(Recorded data)
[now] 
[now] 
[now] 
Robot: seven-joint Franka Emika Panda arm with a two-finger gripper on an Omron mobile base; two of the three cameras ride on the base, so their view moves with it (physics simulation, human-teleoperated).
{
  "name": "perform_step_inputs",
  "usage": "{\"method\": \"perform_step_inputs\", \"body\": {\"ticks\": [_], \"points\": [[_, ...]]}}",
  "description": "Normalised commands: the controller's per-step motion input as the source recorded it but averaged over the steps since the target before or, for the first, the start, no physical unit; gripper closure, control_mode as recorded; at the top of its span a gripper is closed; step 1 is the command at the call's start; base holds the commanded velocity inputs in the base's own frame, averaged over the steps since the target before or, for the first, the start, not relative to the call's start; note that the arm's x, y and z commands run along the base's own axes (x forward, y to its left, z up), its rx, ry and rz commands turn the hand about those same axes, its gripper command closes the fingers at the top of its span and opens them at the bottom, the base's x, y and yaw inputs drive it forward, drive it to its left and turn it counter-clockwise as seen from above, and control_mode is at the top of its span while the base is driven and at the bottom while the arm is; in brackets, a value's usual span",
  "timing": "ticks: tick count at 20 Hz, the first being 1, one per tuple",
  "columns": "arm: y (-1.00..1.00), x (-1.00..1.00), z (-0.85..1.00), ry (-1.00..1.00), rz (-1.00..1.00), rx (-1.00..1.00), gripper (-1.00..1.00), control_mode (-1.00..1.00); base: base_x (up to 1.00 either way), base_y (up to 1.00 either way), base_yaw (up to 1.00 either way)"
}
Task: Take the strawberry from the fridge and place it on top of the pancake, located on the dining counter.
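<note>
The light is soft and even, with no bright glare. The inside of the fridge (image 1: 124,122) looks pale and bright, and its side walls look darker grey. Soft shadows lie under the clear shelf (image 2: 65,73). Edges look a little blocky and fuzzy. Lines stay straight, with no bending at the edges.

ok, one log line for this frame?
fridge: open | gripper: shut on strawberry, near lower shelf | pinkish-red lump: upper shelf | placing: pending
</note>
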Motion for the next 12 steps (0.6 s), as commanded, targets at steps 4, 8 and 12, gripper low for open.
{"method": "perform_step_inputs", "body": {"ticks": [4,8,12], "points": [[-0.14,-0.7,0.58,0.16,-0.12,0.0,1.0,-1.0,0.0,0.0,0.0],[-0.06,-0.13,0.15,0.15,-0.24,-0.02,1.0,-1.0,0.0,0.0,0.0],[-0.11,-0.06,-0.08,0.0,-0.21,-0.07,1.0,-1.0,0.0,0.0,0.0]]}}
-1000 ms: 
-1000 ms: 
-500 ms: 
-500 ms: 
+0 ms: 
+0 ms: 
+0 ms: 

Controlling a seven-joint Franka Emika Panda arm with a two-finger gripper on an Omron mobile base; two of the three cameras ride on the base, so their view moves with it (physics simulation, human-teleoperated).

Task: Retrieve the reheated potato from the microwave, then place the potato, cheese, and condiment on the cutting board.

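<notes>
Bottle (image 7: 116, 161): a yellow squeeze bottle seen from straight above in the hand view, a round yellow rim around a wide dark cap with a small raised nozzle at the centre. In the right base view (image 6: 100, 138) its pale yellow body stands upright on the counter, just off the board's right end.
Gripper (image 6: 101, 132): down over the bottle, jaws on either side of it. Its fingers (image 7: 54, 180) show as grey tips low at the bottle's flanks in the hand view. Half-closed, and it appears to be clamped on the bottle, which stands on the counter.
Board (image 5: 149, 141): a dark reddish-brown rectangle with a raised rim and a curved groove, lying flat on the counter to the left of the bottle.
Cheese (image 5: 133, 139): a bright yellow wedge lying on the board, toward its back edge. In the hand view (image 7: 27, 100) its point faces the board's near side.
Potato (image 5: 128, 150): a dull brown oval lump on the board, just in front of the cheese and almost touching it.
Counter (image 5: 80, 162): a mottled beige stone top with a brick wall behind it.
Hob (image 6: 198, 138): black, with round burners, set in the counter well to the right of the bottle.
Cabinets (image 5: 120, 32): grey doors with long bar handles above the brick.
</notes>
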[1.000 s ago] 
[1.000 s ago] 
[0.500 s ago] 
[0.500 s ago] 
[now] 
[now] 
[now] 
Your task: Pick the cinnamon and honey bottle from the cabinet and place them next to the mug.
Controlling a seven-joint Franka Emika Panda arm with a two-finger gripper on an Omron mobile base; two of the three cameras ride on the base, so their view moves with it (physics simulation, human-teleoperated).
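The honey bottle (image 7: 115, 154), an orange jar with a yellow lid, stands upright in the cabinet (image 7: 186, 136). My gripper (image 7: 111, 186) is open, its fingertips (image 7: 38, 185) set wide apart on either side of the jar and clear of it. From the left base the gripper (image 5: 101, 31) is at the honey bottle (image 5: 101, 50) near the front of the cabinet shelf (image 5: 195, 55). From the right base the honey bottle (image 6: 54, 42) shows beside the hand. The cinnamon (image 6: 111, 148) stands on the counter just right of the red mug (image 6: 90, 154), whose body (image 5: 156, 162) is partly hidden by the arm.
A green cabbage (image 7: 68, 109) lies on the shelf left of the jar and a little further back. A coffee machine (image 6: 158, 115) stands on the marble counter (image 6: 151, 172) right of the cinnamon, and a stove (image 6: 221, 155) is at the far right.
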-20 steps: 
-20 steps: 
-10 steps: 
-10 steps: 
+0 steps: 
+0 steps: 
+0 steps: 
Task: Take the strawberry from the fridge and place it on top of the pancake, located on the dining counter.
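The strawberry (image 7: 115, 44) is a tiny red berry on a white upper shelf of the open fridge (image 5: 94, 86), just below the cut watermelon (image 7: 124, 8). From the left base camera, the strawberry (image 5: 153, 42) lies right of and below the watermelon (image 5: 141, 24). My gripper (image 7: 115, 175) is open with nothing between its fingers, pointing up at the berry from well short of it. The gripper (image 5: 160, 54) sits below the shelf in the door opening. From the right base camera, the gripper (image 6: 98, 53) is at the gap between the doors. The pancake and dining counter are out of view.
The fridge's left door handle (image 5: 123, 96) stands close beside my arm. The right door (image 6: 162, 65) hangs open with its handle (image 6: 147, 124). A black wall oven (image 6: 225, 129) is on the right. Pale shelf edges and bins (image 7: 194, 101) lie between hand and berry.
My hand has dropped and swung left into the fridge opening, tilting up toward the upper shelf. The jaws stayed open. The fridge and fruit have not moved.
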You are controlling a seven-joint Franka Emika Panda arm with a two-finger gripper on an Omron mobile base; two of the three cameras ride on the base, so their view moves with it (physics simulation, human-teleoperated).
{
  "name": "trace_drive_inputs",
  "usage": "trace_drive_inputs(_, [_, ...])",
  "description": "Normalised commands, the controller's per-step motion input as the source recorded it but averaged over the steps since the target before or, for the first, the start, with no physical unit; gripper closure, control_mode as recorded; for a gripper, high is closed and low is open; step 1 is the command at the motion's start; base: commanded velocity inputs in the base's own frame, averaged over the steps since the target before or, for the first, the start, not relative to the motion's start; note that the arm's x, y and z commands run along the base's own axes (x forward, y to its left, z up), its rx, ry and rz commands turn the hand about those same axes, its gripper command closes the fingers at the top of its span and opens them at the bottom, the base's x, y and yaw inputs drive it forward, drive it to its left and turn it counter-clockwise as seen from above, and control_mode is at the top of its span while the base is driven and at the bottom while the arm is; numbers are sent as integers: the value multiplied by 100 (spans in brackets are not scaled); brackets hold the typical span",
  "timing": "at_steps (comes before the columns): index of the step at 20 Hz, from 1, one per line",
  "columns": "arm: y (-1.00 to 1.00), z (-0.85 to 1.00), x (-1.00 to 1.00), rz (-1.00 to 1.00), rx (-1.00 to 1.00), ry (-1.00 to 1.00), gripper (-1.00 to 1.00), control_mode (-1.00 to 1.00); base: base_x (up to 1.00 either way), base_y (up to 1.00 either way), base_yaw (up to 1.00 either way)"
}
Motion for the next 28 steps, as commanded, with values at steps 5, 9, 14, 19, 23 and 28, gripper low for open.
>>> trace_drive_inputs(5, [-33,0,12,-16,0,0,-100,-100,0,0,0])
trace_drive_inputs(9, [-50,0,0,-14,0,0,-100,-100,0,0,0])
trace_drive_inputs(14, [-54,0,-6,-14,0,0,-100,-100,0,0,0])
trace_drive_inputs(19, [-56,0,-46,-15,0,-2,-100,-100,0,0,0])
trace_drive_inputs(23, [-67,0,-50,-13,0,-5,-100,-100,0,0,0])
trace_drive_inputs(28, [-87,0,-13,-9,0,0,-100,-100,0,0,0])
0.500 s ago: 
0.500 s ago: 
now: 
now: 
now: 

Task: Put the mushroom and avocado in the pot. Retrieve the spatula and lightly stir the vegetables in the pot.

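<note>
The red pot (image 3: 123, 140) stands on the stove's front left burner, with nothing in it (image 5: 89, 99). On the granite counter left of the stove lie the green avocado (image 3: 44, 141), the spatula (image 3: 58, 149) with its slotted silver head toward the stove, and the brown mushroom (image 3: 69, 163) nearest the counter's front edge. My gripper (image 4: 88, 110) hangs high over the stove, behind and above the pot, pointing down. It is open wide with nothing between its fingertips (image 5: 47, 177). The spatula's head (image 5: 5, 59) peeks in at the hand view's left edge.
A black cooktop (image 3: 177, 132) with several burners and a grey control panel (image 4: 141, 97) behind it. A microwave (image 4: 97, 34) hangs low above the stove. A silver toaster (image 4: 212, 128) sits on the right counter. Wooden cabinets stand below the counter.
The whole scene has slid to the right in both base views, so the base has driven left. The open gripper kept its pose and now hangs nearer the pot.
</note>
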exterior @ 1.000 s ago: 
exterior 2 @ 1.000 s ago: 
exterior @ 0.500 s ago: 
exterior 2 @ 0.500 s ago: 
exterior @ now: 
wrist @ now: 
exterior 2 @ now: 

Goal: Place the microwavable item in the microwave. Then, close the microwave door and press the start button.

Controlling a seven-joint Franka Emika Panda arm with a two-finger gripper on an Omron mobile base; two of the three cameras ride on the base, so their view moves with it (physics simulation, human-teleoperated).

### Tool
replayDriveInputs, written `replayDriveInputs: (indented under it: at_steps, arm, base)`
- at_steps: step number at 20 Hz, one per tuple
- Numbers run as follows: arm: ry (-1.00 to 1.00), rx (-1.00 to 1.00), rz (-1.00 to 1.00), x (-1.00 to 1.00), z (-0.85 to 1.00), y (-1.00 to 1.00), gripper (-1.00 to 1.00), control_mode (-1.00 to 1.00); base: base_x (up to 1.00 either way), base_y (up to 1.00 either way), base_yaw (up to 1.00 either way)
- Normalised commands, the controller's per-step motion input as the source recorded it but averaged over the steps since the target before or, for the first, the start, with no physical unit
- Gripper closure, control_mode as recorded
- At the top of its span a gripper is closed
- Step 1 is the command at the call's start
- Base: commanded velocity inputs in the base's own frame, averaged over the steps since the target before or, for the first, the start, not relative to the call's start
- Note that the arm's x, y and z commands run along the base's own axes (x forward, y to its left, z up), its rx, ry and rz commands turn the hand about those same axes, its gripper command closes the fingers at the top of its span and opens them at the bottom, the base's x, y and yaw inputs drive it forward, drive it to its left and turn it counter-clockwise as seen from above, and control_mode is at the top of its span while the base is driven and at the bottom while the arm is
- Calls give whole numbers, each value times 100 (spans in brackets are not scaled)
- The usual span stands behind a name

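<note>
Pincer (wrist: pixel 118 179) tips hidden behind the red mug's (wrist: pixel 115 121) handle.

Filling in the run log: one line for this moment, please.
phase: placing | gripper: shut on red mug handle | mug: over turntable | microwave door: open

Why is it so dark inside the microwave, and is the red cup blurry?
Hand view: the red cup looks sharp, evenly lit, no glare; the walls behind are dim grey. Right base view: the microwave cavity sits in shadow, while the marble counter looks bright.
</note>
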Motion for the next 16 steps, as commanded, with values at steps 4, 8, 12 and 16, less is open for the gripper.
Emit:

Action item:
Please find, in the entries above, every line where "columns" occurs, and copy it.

Solution to the problem:
  "columns": "arm: y (-1.00..1.00), x (-1.00..1.00), z (-0.85..1.00), ry (-1.00..1.00), rz (-1.00..1.00), rx (-1.00..1.00), gripper (-1.00..1.00), control_mode (-1.00..1.00); base: base_x (up to 1.00 either way), base_y (up to 1.00 either way), base_yaw (up to 1.00 either way)"
  "timing": "at_steps (comes before the columns): index of the step at 20 Hz, from 1, one per line",
  "columns": "arm: y (-1.00 to 1.00), z (-0.85 to 1.00), x (-1.00 to 1.00), rz (-1.00 to 1.00), rx (-1.00 to 1.00), ry (-1.00 to 1.00), gripper (-1.00 to 1.00), control_mode (-1.00 to 1.00); base: base_x (up to 1.00 either way), base_y (up to 1.00 either way), base_yaw (up to 1.00 either way)"

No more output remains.